Cracked Media

Where Google Ads budgets actually leak

Having managed over £9 million in ad spend, I can tell you the waste rarely looks like waste. It looks like activity: impressions up, clicks up, dashboard green. Meanwhile a third of the budget buys nothing. These are the usual leaks.

Broad match without a leash

Google pushes broad match hard because it spends beautifully. Unpoliced, it matches your 'emergency plumber sheffield' ad to searches about plumbing courses. The search terms report is where the truth lives. Read it weekly, add negatives ruthlessly, and broad match becomes a tool instead of a tax.

Performance Max eating your brand

PMax loves converting people who were already coming: it hoovers up brand searches and claims the credit. Exclude brand terms where possible and judge PMax on the incremental business it finds, not the conversions it collects on the way out the door.

Tracking that lies

Duplicate conversions, page views counted as leads, forms that fire on error.
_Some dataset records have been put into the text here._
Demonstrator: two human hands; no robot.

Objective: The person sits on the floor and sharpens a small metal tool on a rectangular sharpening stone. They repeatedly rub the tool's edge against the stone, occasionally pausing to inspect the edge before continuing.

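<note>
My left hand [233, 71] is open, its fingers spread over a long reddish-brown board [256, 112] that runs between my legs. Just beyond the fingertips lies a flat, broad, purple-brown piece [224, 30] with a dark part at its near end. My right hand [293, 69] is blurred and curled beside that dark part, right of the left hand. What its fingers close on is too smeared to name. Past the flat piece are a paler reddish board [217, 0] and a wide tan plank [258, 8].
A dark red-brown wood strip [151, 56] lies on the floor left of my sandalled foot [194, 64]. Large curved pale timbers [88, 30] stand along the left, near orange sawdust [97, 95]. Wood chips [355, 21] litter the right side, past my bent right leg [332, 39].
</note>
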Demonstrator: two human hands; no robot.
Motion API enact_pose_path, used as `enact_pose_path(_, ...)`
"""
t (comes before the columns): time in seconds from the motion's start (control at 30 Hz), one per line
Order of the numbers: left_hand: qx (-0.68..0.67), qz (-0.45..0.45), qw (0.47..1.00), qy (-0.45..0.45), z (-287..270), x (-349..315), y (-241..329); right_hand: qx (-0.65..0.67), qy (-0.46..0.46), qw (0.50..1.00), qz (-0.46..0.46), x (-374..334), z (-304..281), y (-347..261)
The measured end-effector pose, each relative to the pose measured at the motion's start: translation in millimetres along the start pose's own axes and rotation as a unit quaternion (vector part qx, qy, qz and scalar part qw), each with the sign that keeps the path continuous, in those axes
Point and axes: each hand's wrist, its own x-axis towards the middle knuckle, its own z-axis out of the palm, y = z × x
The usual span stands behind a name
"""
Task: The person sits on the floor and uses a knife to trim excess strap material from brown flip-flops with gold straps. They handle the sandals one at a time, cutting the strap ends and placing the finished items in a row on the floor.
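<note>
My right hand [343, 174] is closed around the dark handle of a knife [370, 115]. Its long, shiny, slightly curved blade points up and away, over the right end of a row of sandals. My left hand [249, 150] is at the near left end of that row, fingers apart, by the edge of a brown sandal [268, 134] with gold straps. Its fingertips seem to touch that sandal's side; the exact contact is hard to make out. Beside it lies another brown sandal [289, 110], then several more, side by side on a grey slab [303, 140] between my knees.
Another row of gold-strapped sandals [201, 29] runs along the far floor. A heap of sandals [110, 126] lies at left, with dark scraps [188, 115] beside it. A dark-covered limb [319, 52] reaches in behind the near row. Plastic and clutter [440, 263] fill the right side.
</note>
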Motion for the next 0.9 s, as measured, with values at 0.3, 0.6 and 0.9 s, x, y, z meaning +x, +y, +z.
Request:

If the data is wrong, every optimisation compounds the wrongness. Audit what a 'conversion' actually is before trusting a single number in the interface.

The comfortable leaks

Locations you never serve, still targeted. Devices converting at half the rate, unbid. Ads pointing at retired landing pages. None of it dramatic, all of it monthly, and together often twenty percent of spend. Boring diligence is the highest-ROI activity in paid search.